October 30, 2009 | 11:52 am

As Coast Guard personnel continued to search for survivors from the midair collision of two military aircraft Thursday off San Clemente Island, a Pentagon spokesman said it's unlikely anyone survived the crash.

Pentagon spokesman Bryan Whitman said it's likely all nine people on board the aircraft died in what he called a “tragic event.”

Still, searchers continued to comb the waters off the San Diego County coast.

 "We will continue to search as long as there is a chance of survivors," Coast Guard Rear Adm. Joseph Castillo told reporters at an 11 a.m. news conference in San Diego.

Seven Coast Guard members were aboard the C-130 plane and two Marine Corps pilots were flying a  Super Cobra helicopter when the aircraft collided shortly after 7 p.m., 20 miles east of the island.
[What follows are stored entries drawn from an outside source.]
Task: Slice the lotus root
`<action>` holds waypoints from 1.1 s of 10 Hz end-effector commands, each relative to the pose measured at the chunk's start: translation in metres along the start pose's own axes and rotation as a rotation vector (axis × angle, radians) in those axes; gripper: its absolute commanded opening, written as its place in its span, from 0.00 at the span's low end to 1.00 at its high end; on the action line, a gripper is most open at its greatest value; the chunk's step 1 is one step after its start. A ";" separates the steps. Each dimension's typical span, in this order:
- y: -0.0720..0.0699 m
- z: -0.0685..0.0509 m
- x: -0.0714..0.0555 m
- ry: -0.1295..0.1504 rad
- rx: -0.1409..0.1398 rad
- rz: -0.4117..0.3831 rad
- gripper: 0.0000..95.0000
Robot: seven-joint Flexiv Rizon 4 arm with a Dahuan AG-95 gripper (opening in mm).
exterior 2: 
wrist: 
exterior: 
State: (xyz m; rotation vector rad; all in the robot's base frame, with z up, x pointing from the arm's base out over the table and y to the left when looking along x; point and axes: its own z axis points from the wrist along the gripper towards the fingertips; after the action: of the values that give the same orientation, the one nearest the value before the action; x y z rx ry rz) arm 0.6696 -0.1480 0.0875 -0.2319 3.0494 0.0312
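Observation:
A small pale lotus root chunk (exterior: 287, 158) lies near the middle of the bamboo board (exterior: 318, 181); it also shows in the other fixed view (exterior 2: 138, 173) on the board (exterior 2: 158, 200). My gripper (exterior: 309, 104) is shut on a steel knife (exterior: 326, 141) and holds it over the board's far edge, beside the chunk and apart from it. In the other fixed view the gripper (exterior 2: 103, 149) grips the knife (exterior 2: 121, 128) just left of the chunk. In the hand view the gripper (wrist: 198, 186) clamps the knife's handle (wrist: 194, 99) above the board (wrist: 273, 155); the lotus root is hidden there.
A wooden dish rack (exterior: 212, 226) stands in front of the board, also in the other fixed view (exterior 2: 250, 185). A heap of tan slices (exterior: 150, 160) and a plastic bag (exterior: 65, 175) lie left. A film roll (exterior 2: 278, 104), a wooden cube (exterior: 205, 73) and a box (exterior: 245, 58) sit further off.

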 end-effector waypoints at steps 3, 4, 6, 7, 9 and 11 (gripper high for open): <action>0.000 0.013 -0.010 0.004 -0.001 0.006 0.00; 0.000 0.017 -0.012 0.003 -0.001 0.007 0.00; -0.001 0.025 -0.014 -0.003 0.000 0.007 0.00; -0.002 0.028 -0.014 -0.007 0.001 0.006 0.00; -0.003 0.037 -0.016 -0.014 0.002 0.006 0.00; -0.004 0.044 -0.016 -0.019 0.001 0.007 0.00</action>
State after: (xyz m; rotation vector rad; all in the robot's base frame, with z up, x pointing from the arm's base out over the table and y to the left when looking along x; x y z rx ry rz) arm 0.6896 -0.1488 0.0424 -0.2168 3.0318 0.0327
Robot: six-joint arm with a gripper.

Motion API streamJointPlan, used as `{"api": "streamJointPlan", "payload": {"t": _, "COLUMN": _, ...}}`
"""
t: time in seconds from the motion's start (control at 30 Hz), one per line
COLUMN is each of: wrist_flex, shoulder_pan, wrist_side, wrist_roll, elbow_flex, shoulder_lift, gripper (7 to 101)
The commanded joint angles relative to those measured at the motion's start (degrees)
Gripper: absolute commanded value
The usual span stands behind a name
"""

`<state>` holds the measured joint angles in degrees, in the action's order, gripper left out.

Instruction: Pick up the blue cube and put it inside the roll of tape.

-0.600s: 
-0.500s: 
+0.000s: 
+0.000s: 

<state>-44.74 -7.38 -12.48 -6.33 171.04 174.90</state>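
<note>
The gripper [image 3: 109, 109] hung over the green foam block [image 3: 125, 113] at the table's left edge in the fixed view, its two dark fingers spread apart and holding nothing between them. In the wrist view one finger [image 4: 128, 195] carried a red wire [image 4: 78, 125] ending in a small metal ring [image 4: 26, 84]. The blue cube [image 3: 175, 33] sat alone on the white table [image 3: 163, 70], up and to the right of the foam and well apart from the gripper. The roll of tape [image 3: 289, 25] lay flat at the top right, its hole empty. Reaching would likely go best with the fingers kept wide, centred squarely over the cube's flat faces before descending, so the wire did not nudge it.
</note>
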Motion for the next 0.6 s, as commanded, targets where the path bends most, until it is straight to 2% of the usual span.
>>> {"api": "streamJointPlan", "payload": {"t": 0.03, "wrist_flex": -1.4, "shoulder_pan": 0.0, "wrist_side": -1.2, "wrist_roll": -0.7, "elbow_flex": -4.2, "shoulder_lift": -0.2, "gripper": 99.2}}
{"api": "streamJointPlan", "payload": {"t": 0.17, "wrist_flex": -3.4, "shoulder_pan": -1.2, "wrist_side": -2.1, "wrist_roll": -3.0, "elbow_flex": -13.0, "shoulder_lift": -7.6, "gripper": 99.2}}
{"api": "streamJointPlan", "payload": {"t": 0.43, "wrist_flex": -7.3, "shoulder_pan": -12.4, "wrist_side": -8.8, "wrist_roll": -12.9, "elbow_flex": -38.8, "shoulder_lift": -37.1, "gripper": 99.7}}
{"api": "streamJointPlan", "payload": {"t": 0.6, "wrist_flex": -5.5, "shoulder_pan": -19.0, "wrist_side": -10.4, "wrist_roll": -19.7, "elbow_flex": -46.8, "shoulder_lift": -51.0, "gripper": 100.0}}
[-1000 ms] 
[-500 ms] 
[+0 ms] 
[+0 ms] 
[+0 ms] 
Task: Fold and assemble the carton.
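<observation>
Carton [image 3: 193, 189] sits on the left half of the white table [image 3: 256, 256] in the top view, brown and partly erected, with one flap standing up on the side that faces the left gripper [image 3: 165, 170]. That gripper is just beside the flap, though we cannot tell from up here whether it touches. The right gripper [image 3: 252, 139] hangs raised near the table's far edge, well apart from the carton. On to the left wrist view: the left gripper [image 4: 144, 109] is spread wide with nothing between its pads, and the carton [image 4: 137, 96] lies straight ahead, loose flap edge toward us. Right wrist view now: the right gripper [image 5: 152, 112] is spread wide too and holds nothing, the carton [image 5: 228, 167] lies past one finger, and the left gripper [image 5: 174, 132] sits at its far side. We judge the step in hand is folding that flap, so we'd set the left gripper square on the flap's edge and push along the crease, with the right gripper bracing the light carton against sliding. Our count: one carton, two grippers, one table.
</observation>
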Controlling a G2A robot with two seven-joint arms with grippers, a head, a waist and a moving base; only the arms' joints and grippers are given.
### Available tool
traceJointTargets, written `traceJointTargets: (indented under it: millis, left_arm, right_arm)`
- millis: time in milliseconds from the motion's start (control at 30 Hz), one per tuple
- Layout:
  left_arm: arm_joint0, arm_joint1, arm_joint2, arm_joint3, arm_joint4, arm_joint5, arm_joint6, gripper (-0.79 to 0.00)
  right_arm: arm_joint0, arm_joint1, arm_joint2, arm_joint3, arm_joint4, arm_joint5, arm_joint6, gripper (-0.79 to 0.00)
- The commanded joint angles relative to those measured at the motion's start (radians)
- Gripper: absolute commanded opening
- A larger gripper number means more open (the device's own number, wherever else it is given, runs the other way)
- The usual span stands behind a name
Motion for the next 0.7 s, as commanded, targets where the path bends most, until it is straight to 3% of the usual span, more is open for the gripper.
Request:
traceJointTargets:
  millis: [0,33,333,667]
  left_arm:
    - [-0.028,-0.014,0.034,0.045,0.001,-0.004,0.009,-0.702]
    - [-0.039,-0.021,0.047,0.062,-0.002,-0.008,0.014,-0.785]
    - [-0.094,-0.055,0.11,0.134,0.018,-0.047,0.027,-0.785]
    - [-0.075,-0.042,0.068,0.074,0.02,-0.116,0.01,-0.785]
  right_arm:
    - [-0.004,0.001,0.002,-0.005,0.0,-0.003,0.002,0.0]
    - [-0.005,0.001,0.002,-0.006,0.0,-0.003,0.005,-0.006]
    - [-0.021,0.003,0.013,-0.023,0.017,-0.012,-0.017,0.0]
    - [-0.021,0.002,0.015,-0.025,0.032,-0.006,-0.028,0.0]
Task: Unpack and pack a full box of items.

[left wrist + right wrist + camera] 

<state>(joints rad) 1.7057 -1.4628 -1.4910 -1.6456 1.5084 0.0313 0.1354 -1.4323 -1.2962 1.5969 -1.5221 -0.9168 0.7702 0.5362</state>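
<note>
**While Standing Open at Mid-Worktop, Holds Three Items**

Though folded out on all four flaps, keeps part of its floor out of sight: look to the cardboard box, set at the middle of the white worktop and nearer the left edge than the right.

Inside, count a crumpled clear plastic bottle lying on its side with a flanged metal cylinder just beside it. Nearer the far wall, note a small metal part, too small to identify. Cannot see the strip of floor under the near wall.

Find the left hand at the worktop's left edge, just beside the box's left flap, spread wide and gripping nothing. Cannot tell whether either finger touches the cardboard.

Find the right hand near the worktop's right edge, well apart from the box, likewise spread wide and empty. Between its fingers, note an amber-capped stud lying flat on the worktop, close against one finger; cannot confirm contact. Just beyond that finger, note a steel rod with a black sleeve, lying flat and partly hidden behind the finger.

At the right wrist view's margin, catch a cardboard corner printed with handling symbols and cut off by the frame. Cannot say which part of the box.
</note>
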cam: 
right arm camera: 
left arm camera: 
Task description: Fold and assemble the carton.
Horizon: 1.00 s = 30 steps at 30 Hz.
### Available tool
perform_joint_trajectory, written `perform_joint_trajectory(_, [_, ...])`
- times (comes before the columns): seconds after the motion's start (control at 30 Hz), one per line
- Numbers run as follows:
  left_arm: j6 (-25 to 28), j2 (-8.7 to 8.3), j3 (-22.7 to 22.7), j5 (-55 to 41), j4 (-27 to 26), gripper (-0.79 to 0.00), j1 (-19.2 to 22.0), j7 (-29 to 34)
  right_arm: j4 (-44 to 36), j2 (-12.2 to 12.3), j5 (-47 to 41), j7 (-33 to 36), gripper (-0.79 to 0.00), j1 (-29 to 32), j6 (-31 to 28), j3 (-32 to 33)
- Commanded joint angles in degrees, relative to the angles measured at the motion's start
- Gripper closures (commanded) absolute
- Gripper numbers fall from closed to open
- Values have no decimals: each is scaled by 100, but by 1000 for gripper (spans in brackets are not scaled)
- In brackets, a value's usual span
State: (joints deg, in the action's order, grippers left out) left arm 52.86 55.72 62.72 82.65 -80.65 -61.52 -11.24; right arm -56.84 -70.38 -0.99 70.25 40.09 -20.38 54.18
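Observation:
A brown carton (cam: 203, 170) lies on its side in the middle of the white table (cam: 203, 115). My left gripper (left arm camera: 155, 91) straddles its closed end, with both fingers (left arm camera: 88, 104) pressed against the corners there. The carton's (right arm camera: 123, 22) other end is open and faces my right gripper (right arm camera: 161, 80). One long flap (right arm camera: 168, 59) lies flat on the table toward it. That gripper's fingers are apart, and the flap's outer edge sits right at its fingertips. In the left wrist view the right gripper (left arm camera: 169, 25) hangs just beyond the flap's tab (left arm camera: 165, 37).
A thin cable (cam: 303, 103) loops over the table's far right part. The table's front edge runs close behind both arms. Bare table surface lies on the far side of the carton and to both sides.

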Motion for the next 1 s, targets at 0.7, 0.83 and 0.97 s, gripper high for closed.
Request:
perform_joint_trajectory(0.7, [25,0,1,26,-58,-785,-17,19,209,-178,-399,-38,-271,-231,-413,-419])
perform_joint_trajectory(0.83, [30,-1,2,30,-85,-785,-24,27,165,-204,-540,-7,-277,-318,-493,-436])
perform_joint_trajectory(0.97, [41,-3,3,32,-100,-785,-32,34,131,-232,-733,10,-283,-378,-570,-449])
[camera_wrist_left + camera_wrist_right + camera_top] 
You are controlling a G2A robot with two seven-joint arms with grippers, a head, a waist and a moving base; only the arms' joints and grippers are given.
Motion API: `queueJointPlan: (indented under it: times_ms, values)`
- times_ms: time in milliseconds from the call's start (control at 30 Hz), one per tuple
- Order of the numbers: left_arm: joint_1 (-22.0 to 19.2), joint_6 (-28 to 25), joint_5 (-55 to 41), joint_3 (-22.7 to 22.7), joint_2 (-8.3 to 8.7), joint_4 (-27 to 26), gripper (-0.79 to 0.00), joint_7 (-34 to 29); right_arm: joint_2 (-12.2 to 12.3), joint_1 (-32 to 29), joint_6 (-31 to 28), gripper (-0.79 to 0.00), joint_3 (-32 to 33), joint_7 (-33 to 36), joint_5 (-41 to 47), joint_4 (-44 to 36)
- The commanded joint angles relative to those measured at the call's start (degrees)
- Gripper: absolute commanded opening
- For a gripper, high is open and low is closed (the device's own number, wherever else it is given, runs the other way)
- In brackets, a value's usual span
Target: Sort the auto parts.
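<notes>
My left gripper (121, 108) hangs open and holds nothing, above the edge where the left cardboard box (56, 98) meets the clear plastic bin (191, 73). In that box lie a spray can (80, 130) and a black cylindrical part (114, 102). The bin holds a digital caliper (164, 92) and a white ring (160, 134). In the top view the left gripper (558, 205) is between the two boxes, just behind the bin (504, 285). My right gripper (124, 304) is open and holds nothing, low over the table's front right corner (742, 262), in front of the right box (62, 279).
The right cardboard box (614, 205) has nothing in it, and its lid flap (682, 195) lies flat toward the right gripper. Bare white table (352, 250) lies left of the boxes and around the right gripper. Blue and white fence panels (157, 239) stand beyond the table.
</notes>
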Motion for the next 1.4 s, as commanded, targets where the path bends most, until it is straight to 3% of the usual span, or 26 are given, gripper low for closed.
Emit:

All nine are missing.

The C-130 had been ordered to the area from its base in Sacramento to assist in the search for a boat described as a 12-foot skiff.

The Super Cobra was among four Marine Corps helicopters from Camp Pendleton on a night training mission. San Clemente Island is owned by the Navy and the area around the island is a frequent training spot.

Castillo said the C-130 was equipped with communication gear and collision-warning alarms. "No system is perfect," he said.

The two craft were estimated to be at an altitude of 900 to 1,000 feet when they collided. Some debris has been found.

Castillo said that an investigation will determine the cause of the collision and how future incidents can be avoided.

On its flight southward from Sacramento, the C-130 was in contact with Federal Aviation Administration air traffic controllers.

As it approached San Clemente Island, outside FAA control, procedures called for it to contact the tower at North Island Naval Air Station in Coronado. Whether that contact was made is unclear, officials said.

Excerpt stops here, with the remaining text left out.